Bajo la etiqueta eufemística de reseña comenzaremos a escribir mensualmente sobre aquellas placas marplatenses editadas durante el año corriente. Quedan advertides de que las siguientes palabras están cargadas de subjetividad; no sólo porque la objetividad no existe, menos a la hora de hablar de música, sino porque entendemos desde el punto de partida que —momento cliché— sobre gustos no hay nada establecido y acá va a publicarse, indefectiblemente, lo que guste a quien escriba.

|Por Federico Velásquez|


Hecha la presentación, abrimos Spotify y escribimos en el buscador MTA y La Fuerza. Claro, es que en marzo lanzaron su primer disco, homónimo él, y desde la expectativa que generó previo a su estreno, no podía no inaugurar esta sección. La primera impresión ya es buena: el arte de tapa a cargo de Rodrigo Vilches Luppo es muy llamativa y con un estilo muy propio de sus dibujos, según pudimos corroborar en su feed de Instagram. Esas figuras antropomorfas, tan desprovistas de musculatura y carne, pero con un evidente torrente sanguíneo en su movilidad —¿baile?—, ya presagian que nuestro esqueleto manifestará alguna reacción ante el contenido.

Damos play y con cuatro acentos bien marcados la banda se aventura en la primera de las ocho canciones que componen el elepé. Los vientos de Juan Mondón y Matías Rivara son los que toman las riendas y direccionan a este animal devenido en conjunto musical. La fuerza de tracción la aportan el bajo de Pedro Carignan y las bases de Ignacio del Río en batería. Este animal, aunque grandote, es elegante y cuenta con la amortiguación de las teclas de Manuel Poggi, como si marchara sobre un suave colchón. En la diligencia, disfrutando del viaje, aprovechando el paisaje urbano, va sentado Matías Grisolía aferrado a su micrófono, soltando rimas con mucha naturalidad, conciencia social y humor.

 

 

En media hora la banda nos deja recorrer el jazz, el funk y el neo soul con sus vastas posibilidades interpretativas. Mucho tiene que ver el vicio despuntado del binomio Mondón-Rivara por la música de Kendrick Lamar durante la génesis del proyecto. La limpieza del sonido, a su vez, permite una escucha prolija de cada elemento: cada instrumento está ahí sirviendo a la canción. No podemos darnos por distraídes igual, los integrantes son grandes músicos, con habilidades sobresalientes y muy estudiosos en su materia.
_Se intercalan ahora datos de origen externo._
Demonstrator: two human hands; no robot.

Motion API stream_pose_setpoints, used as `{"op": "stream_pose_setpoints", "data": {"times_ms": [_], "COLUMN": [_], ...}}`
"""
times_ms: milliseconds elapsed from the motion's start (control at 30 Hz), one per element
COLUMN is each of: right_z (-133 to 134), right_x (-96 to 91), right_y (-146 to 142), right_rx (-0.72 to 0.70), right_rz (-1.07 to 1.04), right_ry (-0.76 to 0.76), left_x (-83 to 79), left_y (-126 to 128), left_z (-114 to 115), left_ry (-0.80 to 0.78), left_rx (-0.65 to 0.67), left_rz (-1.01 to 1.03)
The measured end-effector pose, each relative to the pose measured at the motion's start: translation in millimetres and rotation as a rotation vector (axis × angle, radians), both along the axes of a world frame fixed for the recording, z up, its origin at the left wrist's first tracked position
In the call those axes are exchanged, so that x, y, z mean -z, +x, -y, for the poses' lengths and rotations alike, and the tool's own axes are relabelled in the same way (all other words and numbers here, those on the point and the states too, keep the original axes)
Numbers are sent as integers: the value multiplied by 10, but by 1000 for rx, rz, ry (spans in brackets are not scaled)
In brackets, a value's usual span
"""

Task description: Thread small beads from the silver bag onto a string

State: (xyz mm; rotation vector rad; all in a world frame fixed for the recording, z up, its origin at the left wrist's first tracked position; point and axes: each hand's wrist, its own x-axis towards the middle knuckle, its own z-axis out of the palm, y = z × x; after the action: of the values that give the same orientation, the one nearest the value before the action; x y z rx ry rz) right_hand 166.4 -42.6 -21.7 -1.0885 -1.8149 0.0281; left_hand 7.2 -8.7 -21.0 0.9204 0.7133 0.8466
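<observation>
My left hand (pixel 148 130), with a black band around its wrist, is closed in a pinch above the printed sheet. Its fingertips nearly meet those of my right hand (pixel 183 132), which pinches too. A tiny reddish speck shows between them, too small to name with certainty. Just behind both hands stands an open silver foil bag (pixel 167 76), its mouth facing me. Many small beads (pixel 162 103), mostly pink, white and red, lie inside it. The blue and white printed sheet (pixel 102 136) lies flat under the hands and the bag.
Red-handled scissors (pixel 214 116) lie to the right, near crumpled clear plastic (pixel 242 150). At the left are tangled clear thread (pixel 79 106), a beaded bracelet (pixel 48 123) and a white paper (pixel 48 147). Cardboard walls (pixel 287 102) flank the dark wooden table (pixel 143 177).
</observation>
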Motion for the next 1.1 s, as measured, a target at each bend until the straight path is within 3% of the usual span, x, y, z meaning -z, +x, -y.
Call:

Acá está la clave para que esta mixtura resulte tan orgánica y estacionada.

Las letras de MTA tienen la virtud de ser gancheras, algo que parece muy obvio de decir para el género, pero que es difícil conseguir, más en este contexto en que nos referimos a rapear sobre una instrumentación con tanto énfasis y complejidad. Ya no se trata sólo de rimar sobre un beat repetitivo —cosa de no menor nivel de dificultad— sino que requiere un mayor empaste de los fraseos vocales con este amplio espectro sonoro. Si bien la rítmica optada al micrófono no es novedosa, esto se suple con un gran bagaje de referencias literarias, cinematográficas y de cultura general —incluso del espectáculo y el deporte— en su lírica, lo cual la hace por demás pintoresca.

Es un álbum que funciona muy bien como tal. Las canciones se derriten rápidamente entre el groove del sexteto. A pesar de eso, se tiende a tener preferencias y las denominaremos como puntos altos del trabajo. Dejaremos de lado los ya hitazos de “Gil Gil Basta” y “Tres Candelas” para subir a ese pedestal a canciones como “Alucinaciones”, un track con una gran producción que cuenta con una soberbia base de la bata y su octapad, unas teclas bien presentes y una melodía memorable de los vientos para cerrar; y a “Infradotado”, el tema más oscuro, musicalmente, y más arriesgado, rítmicamente hablando, del disco: el bajo y el teclado se pegan para dar lugar a unos tubos tan jazzeros como tétricos.

De todos modos, como se ha dicho, estas canciones destacadas no opacan a sus compañeras. La experiencia de la obra completa es muy positiva y podemos confirmar la primera hipótesis de que nuestro cuerpo no saldría ileso a la escucha: goza y cae en la tentación de la riquísima cadencia. Es una enorme carta de presentación discográfica de MTA y La Fuerza, a la altura de lo que ya conocíamos: sus exquisitas ejecuciones en vivo.